═══ Data for this exercise

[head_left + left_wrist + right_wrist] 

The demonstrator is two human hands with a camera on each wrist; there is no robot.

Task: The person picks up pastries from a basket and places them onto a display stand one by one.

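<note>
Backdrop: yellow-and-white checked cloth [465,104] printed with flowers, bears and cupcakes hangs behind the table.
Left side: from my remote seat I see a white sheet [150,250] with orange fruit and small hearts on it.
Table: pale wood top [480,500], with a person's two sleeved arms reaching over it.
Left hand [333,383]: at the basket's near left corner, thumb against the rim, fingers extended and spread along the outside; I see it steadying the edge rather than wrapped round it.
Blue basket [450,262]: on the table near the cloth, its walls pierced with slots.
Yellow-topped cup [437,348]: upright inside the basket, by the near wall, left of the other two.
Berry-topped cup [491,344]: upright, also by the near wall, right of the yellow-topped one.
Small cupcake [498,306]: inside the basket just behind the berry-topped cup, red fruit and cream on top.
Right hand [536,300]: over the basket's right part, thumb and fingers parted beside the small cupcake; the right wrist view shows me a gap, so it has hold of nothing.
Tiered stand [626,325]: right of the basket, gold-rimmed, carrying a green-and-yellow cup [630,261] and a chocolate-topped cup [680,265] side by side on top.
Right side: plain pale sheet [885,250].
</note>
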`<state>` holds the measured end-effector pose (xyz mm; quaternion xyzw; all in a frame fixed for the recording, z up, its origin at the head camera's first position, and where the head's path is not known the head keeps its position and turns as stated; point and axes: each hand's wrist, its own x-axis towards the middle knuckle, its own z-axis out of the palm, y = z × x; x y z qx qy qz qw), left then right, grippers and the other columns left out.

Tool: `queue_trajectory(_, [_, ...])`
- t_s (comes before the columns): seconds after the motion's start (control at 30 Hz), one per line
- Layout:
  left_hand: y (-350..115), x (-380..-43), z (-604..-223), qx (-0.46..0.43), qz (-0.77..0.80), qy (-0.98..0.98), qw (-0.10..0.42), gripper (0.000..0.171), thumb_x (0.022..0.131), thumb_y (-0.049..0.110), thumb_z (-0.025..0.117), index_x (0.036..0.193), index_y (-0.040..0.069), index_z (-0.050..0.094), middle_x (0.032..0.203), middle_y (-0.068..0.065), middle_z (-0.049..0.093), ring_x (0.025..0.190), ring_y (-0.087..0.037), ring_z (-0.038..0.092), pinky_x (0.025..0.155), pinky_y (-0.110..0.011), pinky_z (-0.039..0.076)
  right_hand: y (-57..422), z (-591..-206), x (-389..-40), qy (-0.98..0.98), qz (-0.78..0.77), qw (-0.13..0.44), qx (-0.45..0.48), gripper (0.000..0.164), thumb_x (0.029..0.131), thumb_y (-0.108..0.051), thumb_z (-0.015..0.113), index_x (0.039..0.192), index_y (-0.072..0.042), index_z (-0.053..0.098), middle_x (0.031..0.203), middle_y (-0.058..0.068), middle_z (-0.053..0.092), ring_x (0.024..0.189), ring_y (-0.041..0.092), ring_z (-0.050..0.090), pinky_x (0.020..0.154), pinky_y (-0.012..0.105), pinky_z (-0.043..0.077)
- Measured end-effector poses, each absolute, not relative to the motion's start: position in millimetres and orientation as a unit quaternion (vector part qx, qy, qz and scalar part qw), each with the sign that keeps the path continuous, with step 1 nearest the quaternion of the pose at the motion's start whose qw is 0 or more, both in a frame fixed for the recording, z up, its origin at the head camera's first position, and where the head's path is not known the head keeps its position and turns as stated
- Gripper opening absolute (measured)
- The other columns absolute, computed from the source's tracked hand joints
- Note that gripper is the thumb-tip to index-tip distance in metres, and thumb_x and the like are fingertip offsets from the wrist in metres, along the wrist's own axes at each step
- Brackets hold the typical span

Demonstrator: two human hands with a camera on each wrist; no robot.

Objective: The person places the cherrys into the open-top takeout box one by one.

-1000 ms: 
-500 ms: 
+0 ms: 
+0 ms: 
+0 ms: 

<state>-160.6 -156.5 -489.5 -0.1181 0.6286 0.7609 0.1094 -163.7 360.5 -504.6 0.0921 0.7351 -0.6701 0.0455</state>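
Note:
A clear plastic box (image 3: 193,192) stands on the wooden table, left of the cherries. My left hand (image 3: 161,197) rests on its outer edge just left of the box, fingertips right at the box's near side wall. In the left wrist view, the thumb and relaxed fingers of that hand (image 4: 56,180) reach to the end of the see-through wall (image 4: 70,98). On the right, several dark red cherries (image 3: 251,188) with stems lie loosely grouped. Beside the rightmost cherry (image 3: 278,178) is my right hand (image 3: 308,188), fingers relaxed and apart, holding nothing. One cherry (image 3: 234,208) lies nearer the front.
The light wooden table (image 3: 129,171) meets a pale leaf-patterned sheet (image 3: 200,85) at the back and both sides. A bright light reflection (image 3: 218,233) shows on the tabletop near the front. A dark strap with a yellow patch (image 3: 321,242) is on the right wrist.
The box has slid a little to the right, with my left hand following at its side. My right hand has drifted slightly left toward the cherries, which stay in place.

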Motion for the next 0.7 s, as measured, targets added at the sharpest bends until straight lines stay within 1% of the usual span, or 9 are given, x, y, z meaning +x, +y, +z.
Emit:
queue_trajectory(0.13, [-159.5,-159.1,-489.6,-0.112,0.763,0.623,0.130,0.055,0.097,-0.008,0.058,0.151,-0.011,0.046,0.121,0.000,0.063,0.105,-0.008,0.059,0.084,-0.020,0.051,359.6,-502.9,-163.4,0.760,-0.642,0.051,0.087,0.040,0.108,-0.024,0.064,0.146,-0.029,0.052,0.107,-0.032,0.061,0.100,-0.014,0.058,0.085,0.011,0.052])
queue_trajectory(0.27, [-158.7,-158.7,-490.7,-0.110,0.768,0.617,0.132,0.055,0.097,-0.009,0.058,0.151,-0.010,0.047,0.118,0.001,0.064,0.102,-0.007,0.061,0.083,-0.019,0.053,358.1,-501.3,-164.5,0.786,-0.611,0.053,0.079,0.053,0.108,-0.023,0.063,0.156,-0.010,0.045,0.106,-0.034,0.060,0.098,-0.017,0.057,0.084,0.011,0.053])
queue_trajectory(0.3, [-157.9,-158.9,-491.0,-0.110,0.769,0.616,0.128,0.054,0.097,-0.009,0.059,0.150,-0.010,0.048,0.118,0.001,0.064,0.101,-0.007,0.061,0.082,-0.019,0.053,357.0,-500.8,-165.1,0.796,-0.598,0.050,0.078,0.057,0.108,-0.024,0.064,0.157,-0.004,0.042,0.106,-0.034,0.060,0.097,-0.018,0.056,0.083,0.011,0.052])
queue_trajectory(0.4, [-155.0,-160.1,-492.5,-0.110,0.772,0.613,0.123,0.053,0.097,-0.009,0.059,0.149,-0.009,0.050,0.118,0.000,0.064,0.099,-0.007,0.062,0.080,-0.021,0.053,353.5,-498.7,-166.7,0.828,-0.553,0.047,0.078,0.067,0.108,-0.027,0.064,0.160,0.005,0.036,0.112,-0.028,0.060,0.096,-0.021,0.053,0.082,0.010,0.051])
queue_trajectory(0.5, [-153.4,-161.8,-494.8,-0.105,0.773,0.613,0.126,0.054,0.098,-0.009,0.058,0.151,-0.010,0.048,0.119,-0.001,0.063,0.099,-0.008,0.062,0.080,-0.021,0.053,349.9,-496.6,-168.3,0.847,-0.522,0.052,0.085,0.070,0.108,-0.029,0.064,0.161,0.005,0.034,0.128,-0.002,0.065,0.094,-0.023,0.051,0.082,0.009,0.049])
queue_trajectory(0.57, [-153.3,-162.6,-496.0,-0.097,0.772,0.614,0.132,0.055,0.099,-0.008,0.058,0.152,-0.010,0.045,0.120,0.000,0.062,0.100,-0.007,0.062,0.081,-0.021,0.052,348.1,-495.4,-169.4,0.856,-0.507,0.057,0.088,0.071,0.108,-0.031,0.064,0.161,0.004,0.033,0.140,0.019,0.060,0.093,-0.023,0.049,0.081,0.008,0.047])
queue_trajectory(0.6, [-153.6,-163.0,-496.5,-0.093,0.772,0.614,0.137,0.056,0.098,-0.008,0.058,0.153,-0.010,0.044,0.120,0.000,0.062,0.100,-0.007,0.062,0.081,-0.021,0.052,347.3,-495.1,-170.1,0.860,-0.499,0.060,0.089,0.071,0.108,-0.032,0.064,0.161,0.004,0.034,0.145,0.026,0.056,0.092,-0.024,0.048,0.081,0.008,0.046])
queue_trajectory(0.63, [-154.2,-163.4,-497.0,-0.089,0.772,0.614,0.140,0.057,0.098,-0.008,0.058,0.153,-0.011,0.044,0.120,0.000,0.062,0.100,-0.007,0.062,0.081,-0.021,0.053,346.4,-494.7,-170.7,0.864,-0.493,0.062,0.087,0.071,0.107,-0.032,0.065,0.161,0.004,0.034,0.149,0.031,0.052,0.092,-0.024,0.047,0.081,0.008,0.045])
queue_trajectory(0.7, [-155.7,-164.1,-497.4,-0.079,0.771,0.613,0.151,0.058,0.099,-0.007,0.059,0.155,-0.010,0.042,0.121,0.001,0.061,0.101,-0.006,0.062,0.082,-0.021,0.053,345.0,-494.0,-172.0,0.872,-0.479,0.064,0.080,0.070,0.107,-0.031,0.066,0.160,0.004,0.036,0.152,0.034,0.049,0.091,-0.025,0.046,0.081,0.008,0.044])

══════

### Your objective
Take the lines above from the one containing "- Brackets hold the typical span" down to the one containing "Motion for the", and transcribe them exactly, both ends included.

### Exercise answer
- Brackets hold the typical span

Demonstrator: two human hands with a camera on each wrist; no robot.

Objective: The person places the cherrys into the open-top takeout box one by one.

-1000 ms: 
-500 ms: 
+0 ms: 
+0 ms: 
+0 ms: 

<state>-160.6 -156.5 -489.5 -0.1181 0.6286 0.7609 0.1094 -163.7 360.5 -504.6 0.0921 0.7351 -0.6701 0.0455</state>
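Note:
A clear plastic box (image 3: 193,192) stands on the wooden table, left of the cherries. My left hand (image 3: 161,197) rests on its outer edge just left of the box, fingertips right at the box's near side wall. In the left wrist view, the thumb and relaxed fingers of that hand (image 4: 56,180) reach to the end of the see-through wall (image 4: 70,98). On the right, several dark red cherries (image 3: 251,188) with stems lie loosely grouped. Beside the rightmost cherry (image 3: 278,178) is my right hand (image 3: 308,188), fingers relaxed and apart, holding nothing. One cherry (image 3: 234,208) lies nearer the front.
The light wooden table (image 3: 129,171) meets a pale leaf-patterned sheet (image 3: 200,85) at the back and both sides. A bright light reflection (image 3: 218,233) shows on the tabletop near the front. A dark strap with a yellow patch (image 3: 321,242) is on the right wrist.
The box has slid a little to the right, with my left hand following at its side. My right hand has drifted slightly left toward the cherries, which stay in place.
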
Motion for the next 0.7 s, as measured, targets added at the sharpest bends until straight lines stay within 1% of the usual span, or 9 are given, x, y, z meaning +x, +y, +z.

With this, the answer is finished.